35:05 And if you always know that certain line breaks are in certain places or stuff like that, I think it makes it a lot easier for people to actually interact with it.
35:15 So I actually have, for most of my projects, I'll set up get hooks.
35:19 So it's like a pre-commit hook that'll run the formatting and then also run any tests or anything like that to make sure that it didn't break anything.
35:27 Yeah, that's a really cool idea.
35:28 I like it.
35:29 Yeah.
35:29 Most of the stuff we've talked about so far really has to do with CPython, you know, the disassembly and the interpreter and stuff.
35:35 But there's alternate interpreters as well, right?
35:38 And that, of course, involves abstracts, syntax, trees as well.
35:41 We talked a little bit about Python's speed.
35:44 And so the best way to speed up CPython is actually to just completely switch out your interpreter.
35:51 And so that's why there are a lot of interpreters like PyPy, Jython, Cython, the list goes on.
36:00 And so you can actually use these other interpreters to run almost exactly the same syntax.
36:07 So that is one of the downsides.
36:08 So that is one of the downsides is that in order to make some of these optimizations, you have to have certain sacrifices in the way that your language is represented.

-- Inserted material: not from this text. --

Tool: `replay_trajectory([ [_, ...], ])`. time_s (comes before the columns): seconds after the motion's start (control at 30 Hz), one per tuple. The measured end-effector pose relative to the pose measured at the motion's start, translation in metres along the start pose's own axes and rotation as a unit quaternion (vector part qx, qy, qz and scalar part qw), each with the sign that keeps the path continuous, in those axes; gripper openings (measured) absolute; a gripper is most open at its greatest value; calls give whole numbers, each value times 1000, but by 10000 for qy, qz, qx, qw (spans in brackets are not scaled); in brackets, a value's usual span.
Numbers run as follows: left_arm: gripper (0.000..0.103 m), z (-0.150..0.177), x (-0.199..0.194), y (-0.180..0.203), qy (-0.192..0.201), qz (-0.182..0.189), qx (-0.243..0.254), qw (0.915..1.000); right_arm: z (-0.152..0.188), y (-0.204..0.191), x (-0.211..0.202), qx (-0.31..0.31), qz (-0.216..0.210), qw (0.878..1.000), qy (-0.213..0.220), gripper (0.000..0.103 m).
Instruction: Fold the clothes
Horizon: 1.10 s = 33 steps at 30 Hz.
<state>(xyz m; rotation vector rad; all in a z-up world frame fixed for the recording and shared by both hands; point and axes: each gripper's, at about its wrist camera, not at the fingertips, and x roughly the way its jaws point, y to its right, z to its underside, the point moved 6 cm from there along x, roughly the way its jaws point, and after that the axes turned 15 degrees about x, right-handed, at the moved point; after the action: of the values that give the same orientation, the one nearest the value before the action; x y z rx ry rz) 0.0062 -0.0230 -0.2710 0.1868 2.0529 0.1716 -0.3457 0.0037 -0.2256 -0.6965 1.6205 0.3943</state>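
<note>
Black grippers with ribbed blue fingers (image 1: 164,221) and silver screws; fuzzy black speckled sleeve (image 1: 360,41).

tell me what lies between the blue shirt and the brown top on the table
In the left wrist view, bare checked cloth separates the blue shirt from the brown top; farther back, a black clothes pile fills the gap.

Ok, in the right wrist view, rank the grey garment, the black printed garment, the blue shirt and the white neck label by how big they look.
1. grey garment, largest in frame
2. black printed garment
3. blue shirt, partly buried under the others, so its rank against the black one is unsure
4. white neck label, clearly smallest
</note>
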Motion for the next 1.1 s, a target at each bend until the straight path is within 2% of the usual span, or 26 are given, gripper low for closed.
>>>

36:18 So your AST is going to look a bit different in these different interpreters because a lot of them will try to make different optimizations and translations of that AST.
36:29 Right.
36:29 And so, like, for example, Cython would be totally different probably.
36:34 But maybe PyPy is actually really similar.
36:37 I think PyPy starts out the same as an interpreted CPython, but eventually if it finds a hotspot, it will replace it with a JIT compiled version.
36:45 So maybe it starts out the same.
36:47 I don't actually know.
36:48 Yeah, I'm definitely not an expert on all the different interpreters.
36:51 It's interesting, though.
36:53 There's all these different tradeoffs and there's all these different interpreters trying to explore the advantages or disadvantages of something, right?
37:00 Yeah.
37:01 Another one you talked about was the Beware project.
37:04 Is it PyB?
37:04 Is that also from the Beware project?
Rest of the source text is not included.